_Recorded information_
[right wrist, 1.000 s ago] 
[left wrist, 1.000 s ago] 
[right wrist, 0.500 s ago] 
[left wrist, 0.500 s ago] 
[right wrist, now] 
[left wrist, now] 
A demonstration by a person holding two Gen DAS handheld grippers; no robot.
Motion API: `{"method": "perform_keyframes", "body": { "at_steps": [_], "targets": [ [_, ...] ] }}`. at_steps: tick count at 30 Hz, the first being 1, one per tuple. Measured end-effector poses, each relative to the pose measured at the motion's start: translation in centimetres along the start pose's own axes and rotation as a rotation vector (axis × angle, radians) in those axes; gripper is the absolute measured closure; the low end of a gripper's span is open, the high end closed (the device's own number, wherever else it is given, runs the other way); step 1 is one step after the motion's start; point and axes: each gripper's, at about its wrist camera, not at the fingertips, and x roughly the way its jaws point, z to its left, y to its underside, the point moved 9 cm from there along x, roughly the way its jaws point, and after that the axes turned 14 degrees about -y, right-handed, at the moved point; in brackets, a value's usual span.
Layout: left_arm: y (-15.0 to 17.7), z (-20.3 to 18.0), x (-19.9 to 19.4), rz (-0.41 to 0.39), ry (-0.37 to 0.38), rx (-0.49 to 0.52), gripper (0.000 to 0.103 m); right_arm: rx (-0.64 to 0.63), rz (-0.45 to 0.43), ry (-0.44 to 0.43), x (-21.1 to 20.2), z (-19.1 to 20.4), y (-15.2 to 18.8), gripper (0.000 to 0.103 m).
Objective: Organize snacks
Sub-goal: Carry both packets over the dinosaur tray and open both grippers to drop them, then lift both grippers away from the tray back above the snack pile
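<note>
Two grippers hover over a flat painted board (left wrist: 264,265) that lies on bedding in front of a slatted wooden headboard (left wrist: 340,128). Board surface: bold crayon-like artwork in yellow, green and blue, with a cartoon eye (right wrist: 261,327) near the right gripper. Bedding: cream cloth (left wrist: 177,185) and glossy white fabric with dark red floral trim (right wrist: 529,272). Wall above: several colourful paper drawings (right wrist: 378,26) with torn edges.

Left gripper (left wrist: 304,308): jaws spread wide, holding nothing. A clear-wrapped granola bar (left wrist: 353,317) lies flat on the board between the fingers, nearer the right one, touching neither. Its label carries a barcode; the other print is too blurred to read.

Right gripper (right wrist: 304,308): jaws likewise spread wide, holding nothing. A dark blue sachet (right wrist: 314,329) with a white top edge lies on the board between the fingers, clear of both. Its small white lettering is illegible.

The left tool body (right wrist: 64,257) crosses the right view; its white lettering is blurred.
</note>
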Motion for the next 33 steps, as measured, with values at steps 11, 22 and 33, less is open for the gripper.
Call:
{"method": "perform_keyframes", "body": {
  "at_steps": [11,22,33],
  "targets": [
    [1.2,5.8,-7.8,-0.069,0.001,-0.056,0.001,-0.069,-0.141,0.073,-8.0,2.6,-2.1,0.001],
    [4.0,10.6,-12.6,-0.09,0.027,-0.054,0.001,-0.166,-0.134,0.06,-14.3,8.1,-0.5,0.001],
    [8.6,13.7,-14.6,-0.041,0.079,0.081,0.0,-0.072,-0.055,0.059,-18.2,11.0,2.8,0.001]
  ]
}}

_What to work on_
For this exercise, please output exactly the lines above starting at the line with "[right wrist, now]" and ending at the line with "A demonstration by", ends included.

_Response for this exercise_
[right wrist, now] 
[left wrist, now] 
A demonstration by a person holding two Gen DAS handheld grippers; no robot.

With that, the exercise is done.